▸ WHAT THE TASK ASKS:
Strip out the pictures and output each remaining line of the data word for word.

+ + + +

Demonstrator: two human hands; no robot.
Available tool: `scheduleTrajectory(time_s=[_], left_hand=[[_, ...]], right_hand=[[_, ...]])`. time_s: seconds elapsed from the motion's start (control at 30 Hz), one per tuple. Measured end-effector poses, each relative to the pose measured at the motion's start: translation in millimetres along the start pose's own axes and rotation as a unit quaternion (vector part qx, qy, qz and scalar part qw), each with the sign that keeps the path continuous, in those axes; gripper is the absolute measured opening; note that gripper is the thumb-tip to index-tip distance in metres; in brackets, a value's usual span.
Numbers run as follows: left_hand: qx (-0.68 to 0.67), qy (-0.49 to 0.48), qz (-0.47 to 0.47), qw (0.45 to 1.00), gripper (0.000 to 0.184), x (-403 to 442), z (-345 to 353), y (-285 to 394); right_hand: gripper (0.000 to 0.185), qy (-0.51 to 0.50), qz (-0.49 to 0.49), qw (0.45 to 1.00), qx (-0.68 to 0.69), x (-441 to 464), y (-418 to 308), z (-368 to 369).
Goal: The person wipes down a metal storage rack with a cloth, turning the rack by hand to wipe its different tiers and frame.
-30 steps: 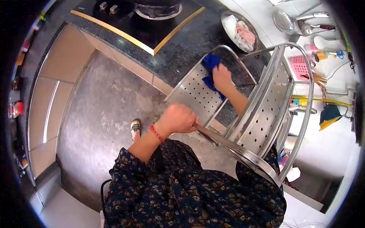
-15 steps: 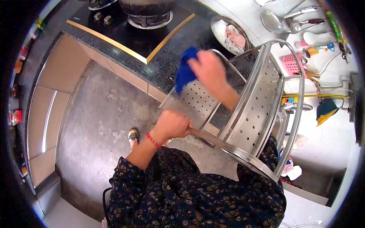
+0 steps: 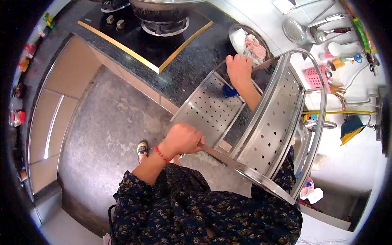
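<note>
A metal rack with perforated shelves [image 3: 269,126] stands tilted in front of me. My left hand [image 3: 183,138], wearing a red bracelet, is closed around the rack's flat side bar near the middle. My right hand [image 3: 239,70] reaches through the frame to the far end of the lower perforated shelf [image 3: 208,108], its fingers curled at the rail. A blue cloth [image 3: 230,91] shows beside and below that hand, over the shelf; the part within the fingers is hidden.
Behind the rack is a dark counter [image 3: 179,77] with a gas stove [image 3: 134,34] and a pan [image 3: 161,12]. A metal bowl [image 3: 234,38] holds plastic bags. Utensils and a pink basket [image 3: 316,76] hang on the right wall. A tap [image 3: 359,102] is at right.
My right hand has moved up and right from over the shelf to its far rail, and less of the blue cloth shows. My left hand keeps its hold on the rack.
</note>
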State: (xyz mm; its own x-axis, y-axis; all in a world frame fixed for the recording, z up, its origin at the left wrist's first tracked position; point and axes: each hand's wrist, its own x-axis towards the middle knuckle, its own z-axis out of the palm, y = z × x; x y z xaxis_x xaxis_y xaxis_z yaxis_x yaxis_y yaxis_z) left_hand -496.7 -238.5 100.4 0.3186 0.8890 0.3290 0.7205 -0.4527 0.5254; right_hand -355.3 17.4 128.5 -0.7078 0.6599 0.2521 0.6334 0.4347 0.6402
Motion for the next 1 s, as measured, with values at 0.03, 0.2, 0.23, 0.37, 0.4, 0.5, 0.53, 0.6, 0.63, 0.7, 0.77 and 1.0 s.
scheduleTrajectory(time_s=[0.03,0.2,0.23,0.37,0.4,0.5,0.53,0.6,0.63,0.7,0.77,1.0], left_hand=[[0.0,-0.001,-0.003,1.0,0.028,0,0,0],[-0.004,0.032,0.009,0.999,0.019,0,5,3],[-0.002,0.036,0.006,0.999,0.019,2,5,5],[0.011,0.023,-0.018,1.0,0.02,4,6,12],[0.012,0.026,-0.018,0.999,0.02,4,6,13],[0.017,0.027,-0.028,0.999,0.02,2,8,14],[0.019,0.028,-0.034,0.999,0.021,2,8,14],[-0.024,0.017,-0.027,0.999,0.021,2,4,11],[-0.043,0.012,-0.025,0.999,0.021,2,3,8],[-0.006,0.011,-0.043,0.999,0.021,3,9,7],[0.003,-0.006,-0.05,0.999,0.02,0,9,11],[-0.004,-0.021,-0.041,0.999,0.022,5,2,11]], right_hand=[[0.007,0.036,-0.005,0.999,-0.004,0,-2,3],[0.01,0.077,-0.044,0.996,0.012,5,-8,14],[0.011,0.077,-0.053,0.995,0.019,7,-8,13],[0.011,0.086,-0.096,0.991,0.031,16,-12,12],[0.007,0.086,-0.107,0.989,0.051,18,-15,12],[0.011,0.091,-0.131,0.982,0.101,9,-41,21],[0.012,0.092,-0.133,0.98,0.119,2,-55,28],[0.014,0.103,-0.131,0.976,0.139,-15,-84,46],[0.015,0.108,-0.129,0.975,0.147,-23,-95,51],[0.018,0.087,-0.14,0.97,0.178,-35,-101,57],[0.022,-0.046,-0.183,0.936,0.296,-33,-76,30],[0.031,-0.017,-0.131,0.914,0.383,-67,2,-20]])
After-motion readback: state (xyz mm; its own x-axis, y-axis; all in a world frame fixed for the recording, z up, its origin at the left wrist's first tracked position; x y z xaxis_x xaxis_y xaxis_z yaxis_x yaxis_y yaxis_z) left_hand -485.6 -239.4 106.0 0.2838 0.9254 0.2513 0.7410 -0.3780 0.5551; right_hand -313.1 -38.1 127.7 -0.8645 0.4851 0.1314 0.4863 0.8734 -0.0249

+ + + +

▸ TASK RESULT:
Demonstrator: two human hands; no robot.
Available tool: `scheduleTrajectory(time_s=[_], left_hand=[[_, ...]], right_hand=[[_, ...]])`. time_s: seconds elapsed from the motion's start (control at 30 Hz), one per tuple. Measured end-effector poses, each relative to the pose measured at the motion's start: translation in millimetres along the start pose's own axes and rotation as a unit quaternion (vector part qx, qy, qz and scalar part qw), each with the sign that keeps the path continuous, in those axes; gripper is the absolute measured opening; note that gripper is the thumb-tip to index-tip distance in metres; in brackets, a value's usual span.
Numbers run as follows: left_hand: qx (-0.68 to 0.67), qy (-0.49 to 0.48), qz (-0.47 to 0.47), qw (0.45 to 1.00), gripper (0.000 to 0.184), x (-403 to 442), z (-345 to 353), y (-285 to 394); right_hand: gripper (0.000 to 0.185), qy (-0.51 to 0.50), qz (-0.49 to 0.49), qw (0.45 to 1.00), qx (-0.68 to 0.69), x (-441 to 464), y (-418 to 308), z (-368 to 369).
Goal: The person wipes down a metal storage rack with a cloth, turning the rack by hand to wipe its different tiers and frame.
-30 steps: 
-15 steps: 
+0 steps: 
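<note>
A metal rack with perforated shelves [image 3: 269,126] stands tilted in front of me. My left hand [image 3: 183,138], wearing a red bracelet, is closed around the rack's flat side bar near the middle. My right hand [image 3: 239,70] reaches through the frame to the far end of the lower perforated shelf [image 3: 208,108], its fingers curled at the rail. A blue cloth [image 3: 230,91] shows beside and below that hand, over the shelf; the part within the fingers is hidden.
Behind the rack is a dark counter [image 3: 179,77] with a gas stove [image 3: 134,34] and a pan [image 3: 161,12]. A metal bowl [image 3: 234,38] holds plastic bags. Utensils and a pink basket [image 3: 316,76] hang on the right wall. A tap [image 3: 359,102] is at right.
My right hand has moved up and right from over the shelf to its far rail, and less of the blue cloth shows. My left hand keeps its hold on the rack.
</note>
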State: (xyz mm; its own x-axis, y-axis; all in a world frame fixed for the recording, z up, its origin at the left wrist's first tracked position; point and axes: each hand's wrist, its own x-axis towards the middle knuckle, its own z-axis out of the palm, y = z × x; x y z xaxis_x xaxis_y xaxis_z yaxis_x yaxis_y yaxis_z) left_hand -496.7 -238.5 100.4 0.3186 0.8890 0.3290 0.7205 -0.4527 0.5254; right_hand -355.3 17.4 128.5 -0.7078 0.6599 0.2521 0.6334 0.4347 0.6402
Motion for the next 1 s, as measured, with values at 0.03, 0.2, 0.23, 0.37, 0.4, 0.5, 0.53, 0.6, 0.63, 0.7, 0.77 and 1.0 s.
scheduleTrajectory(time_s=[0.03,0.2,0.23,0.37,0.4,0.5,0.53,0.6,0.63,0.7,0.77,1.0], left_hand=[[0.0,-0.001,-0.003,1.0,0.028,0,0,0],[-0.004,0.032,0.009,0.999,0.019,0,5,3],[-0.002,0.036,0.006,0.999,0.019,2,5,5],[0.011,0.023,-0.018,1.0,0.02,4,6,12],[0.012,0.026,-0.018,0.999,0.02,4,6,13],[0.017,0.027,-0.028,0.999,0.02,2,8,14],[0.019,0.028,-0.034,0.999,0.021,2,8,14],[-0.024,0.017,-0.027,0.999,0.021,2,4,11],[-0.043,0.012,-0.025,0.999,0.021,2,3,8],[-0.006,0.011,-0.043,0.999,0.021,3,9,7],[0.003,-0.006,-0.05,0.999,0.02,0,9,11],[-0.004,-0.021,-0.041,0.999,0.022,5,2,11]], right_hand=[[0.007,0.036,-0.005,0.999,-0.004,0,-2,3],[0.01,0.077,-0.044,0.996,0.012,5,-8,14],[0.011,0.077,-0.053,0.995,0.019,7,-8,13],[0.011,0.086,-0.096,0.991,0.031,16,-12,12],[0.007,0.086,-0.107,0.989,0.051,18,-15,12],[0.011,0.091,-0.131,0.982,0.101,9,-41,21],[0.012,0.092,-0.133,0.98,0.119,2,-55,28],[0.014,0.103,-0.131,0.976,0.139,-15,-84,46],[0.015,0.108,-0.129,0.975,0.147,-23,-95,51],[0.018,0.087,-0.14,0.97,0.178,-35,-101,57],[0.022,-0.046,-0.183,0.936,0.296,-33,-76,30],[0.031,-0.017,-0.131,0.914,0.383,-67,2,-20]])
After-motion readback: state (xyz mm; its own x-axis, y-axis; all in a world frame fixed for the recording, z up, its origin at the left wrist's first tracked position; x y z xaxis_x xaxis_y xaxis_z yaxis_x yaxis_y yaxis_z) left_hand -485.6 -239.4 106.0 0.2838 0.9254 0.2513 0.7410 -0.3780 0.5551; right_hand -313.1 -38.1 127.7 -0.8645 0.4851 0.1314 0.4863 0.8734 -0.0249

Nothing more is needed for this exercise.